I have three of them and had similar trouble with one. Had to replace the weather pack plugs on the rear of truck / spreader. We clean, and put di-electric grease in everything before storage and still have stupid crap like that happen. Also had one "think" it was a Pintle unit when they are all auger lol. Had to reset module behind back panel on spreader.


----------



## hickslawns (Dec 18, 2004)

Did you find a solution to this issue? I have one doing this right now. Be nice to figure it out before tomorrow.


----------



## JMHConstruction (Aug 22, 2011)

Check wiring first, but at this point, might be able to assume it's the module.

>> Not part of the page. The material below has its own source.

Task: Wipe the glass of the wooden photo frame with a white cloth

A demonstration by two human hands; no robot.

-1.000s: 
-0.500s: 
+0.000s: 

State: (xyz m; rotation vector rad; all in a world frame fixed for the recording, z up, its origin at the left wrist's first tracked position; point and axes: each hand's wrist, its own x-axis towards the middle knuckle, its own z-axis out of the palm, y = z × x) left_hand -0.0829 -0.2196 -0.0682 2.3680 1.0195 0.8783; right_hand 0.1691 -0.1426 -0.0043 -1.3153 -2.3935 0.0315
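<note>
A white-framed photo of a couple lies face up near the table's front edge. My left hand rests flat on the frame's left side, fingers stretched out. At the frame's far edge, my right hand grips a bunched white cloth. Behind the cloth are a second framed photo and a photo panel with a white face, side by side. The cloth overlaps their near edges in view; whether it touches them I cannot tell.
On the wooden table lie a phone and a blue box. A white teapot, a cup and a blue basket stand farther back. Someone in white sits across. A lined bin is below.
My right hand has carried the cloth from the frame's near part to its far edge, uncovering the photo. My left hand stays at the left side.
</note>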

Been seeing this a lot lately...


----------



## John_DeereGreen (Jan 2, 2011)

Yeah, I know one person that has 3 VBX’s and he’s replaced everything on all 3 except the controller for one. 3 full harnesses, 3 modules, 2 controllers. The oldest one was new in February 2015. 

Seems like it makes sense if you’re relying on these things to have a spare controller, harness, and module on hand at all times.


----------



## Mark Oomkes (Dec 10, 2000)

Lots of info in this thread:

https://www.plowsite.com/threads/boss-vbx-8000-communication-error.174998/


----------



## hickslawns (Dec 18, 2004)

Mark Oomkes said:


> Lots of info in this thread:
> 
> https://www.plowsite.com/threads/boss-vbx-8000-communication-error.174998/


Thanks for the redirect. I appreciate it!


----------